*** Recorded information ***
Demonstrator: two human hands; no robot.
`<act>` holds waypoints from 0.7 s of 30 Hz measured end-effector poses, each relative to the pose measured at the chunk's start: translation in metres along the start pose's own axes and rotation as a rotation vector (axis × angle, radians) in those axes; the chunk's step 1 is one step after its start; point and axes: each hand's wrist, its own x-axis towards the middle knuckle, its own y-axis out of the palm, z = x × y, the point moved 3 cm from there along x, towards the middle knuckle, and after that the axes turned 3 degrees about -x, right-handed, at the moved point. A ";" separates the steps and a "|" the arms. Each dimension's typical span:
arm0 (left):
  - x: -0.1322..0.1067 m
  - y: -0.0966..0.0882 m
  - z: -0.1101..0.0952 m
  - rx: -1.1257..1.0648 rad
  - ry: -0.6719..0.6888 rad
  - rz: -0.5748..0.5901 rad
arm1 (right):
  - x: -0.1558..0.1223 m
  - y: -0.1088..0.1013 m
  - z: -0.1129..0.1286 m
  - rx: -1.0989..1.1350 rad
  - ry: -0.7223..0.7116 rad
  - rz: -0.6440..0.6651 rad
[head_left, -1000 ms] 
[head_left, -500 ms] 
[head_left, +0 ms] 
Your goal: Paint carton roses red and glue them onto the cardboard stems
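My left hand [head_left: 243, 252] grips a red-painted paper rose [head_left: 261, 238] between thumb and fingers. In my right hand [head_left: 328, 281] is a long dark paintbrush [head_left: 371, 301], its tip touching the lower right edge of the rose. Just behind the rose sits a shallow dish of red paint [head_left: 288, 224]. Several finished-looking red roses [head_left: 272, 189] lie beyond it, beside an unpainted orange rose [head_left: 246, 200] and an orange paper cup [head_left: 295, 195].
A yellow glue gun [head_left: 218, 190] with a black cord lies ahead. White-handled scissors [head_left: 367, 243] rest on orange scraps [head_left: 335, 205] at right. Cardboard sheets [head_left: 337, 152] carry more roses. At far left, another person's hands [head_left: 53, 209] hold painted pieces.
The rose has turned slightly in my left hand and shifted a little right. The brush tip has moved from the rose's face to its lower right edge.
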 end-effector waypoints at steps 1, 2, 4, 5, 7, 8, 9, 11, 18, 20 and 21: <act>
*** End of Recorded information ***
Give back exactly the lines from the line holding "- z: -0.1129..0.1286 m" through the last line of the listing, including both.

  - z: -0.1129..0.1286 m
  - rx: -1.0989..1.1350 rad
  - ry: -0.7223..0.7116 rad
  - rz: -0.6440..0.6651 rad
[head_left, -1000 ms] 
[head_left, -500 ms] 
[head_left, +0 ms] 
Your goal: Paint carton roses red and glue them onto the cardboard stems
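My left hand [head_left: 243, 252] grips a red-painted paper rose [head_left: 261, 238] between thumb and fingers. In my right hand [head_left: 328, 281] is a long dark paintbrush [head_left: 371, 301], its tip touching the lower right edge of the rose. Just behind the rose sits a shallow dish of red paint [head_left: 288, 224]. Several finished-looking red roses [head_left: 272, 189] lie beyond it, beside an unpainted orange rose [head_left: 246, 200] and an orange paper cup [head_left: 295, 195].
A yellow glue gun [head_left: 218, 190] with a black cord lies ahead. White-handled scissors [head_left: 367, 243] rest on orange scraps [head_left: 335, 205] at right. Cardboard sheets [head_left: 337, 152] carry more roses. At far left, another person's hands [head_left: 53, 209] hold painted pieces.
The rose has turned slightly in my left hand and shifted a little right. The brush tip has moved from the rose's face to its lower right edge.
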 end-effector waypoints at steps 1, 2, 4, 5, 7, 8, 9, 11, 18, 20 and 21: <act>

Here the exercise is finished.